Autism Spectrum Disorder (ASD) is a neurodevelopmental condition characterized by differences in social interaction, communication, and patterns of behavior. Its origins are complex, arising from a mixture of genetic and environmental influences that affect early brain development. Research consistently shows that genetics play a significant role, with heritability estimates ranging as high as 80% to 90% in some studies. Understanding how these influences are passed down requires exploring the different ways both parents contribute to a child’s genetic liability.
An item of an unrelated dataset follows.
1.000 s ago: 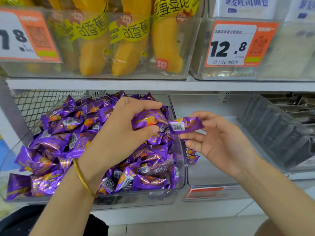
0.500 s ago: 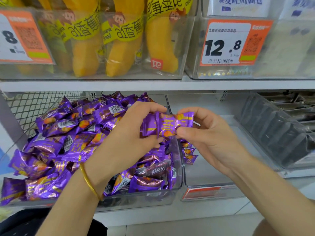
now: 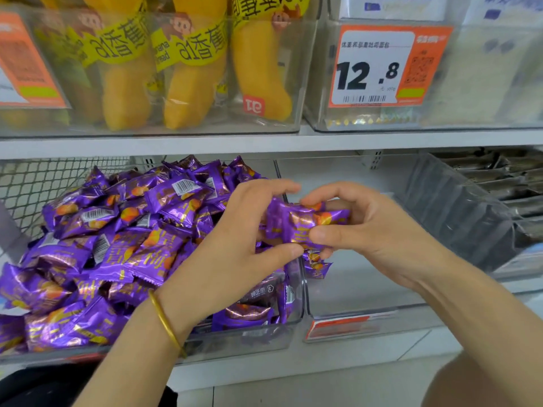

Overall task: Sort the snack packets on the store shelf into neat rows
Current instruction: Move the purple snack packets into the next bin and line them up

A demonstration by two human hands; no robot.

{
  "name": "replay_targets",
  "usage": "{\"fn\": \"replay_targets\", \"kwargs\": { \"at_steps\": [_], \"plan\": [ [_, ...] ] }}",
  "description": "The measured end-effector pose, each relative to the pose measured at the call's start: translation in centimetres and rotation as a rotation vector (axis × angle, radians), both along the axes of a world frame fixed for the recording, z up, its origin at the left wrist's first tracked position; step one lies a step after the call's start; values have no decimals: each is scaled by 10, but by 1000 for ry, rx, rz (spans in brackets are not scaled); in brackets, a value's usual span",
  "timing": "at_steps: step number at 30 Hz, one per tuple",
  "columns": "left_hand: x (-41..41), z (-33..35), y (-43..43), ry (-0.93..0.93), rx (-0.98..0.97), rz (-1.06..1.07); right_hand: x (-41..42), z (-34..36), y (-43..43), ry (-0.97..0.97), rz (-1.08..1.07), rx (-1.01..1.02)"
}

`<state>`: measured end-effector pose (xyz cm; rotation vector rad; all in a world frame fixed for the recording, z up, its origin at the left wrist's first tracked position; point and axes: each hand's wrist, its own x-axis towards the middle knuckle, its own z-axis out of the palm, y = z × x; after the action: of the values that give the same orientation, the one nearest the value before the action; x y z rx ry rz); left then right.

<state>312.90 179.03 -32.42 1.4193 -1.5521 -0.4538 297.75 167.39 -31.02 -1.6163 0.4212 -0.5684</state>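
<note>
Together, left hand (image 3: 235, 248) and right hand (image 3: 370, 233) clamp fingers (image 3: 321, 237) round purple packets (image 3: 296, 221) above the bin wall (image 3: 303, 292).

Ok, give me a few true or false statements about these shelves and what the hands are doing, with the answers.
1. The left hand and the right hand both grip the held purple packets. True.
2. The left clear bin is nearly empty. False: the left clear bin holds a heap of purple packets.
3. The orange price tag reads 12.8. True.
4. The gold bangle is on the right wrist. False: the gold bangle is on the left wrist.
5. The banana bread packs sit below the hands. False: the banana bread packs are on the shelf above.
</note>
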Motion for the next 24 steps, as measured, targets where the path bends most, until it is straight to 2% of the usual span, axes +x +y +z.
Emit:
{"fn": "replay_targets", "kwargs": {
  "at_steps": [3, 5, 7, 10, 17, 24],
  "plan": [
    [0, -1, -2, 13, -40, 99, -21, -6, -17, 45, -139, -7],
    [3, 1, -1, 29, -62, 161, -35, -21, -32, 208, -176, -49],
    [6, 2, 0, 42, -60, 183, -42, -42, -41, 366, -151, -35],
    [6, 2, -2, 12, -44, 190, -38, -67, -45, 500, -50, -19],
    [5, -1, -2, 34, -20, 175, -20, -85, -47, 719, -9, -131],
    [5, 1, -2, 63, -6, 171, -9, -91, -42, 860, -48, -82]
  ]
}}
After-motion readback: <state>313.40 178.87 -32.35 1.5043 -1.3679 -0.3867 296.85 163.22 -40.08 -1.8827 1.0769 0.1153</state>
The Complex Genetic Foundation of Autism
The genetic architecture of ASD is highly complex, involving hundreds of genes rather than a single “autism gene.” This classifies ASD as a polygenic condition, meaning it is influenced by the cumulative effect of many genetic variants across the genome. Collectively, these common variants create a background of genetic liability passed down through generations. Researchers estimate that this common polygenic variation accounts for at least 20% of the overall genetic risk for ASD. The cumulative effect of these variants determines an individual’s susceptibility, or genetic threshold, for developing the condition.
Inherited Risk Versus Spontaneous Mutations
Genetic changes contributing to autism risk fall into two main categories: inherited and spontaneous. Inherited variants are those passed down from a parent’s germline, meaning they were present in the parent’s egg or sperm cell and are part of the parent’s own genetic makeup. These inherited factors tend to be the primary drivers of risk in families where multiple members are affected by ASD.
Spontaneous, or de novo, mutations are genetic alterations that occur for the first time in the affected child and are not present in the DNA of either parent. These new mutations arise in the reproductive cells of a parent or during the very early stages of embryonic development. De novo mutations often have a larger, more impactful effect on neurodevelopment than common inherited variants.
This distinction helps explain why a highly genetic condition often appears in families with no prior history of ASD. In families with only one affected child (simplex families), de novo mutations are often the primary cause, accounting for a significant portion of the risk. Conversely, in families with multiple affected members (multiplex families), inherited risk variants are more likely to be the main factor.
Distinct Contributions of Maternal and Paternal Genetics
The contribution of each parent to a child’s ASD risk is often distinct, largely due to differences in how reproductive cells are produced and the effect of sex chromosomes.
The paternal contribution is strongly linked to advanced age. Unlike eggs, which are all present at birth, sperm cells undergo continuous division throughout a man’s life. This continuous division leads to an accumulation of de novo mutations in the sperm over time. Studies show that older fathers pass on an increased number of de novo point mutations to their children, and this mechanism is a significant factor in the association between advanced paternal age and increased ASD risk.
The maternal contribution often involves the concept of a “female protective effect,” which is a theory used to explain why ASD is diagnosed approximately four times more often in males than in females. This theory suggests that females require a higher burden of genetic risk factors to cross the threshold for an ASD diagnosis compared to males. A mother who carries a substantial load of inherited ASD risk variants may be protected from developing the condition herself, but she can still pass those variants on to her child.
The sex chromosomes also play a role, as the X chromosome carries many genes related to brain development. Females inherit two X chromosomes, while males inherit one X chromosome from their mother. If a mother carries an X-linked risk variant, a female child has a second, typically functional X chromosome that can potentially compensate for the variant. For a male child, the single X chromosome inherited from the mother carries the full effect of the risk variant, which can lead to a higher susceptibility.
Calculating Recurrence Risk in Families
The likelihood of a second child having ASD when one child is already affected, known as the recurrence risk, is significantly higher than the general population risk. For a couple with one child diagnosed with ASD, the average recurrence risk for a subsequent child is estimated to be between 10% and 20% in prospective studies, reflecting the high variability in the underlying genetic causes. The recurrence risk is highest in families where the first affected child is female, which is consistent with the female protective effect theory, and is also higher if there is more than one affected child in the family, or if the affected sibling has a co-occurring intellectual disability. Because the calculation involves a complex interplay of common inherited variants, rare inherited variants, and the possibility of de novo mutations, precise prediction for any single family is challenging. Genetic counseling is the appropriate next step for families seeking a more personalized assessment, as genetic specialists can analyze the specific family history and, if necessary, utilize genetic testing to refine the estimated probability.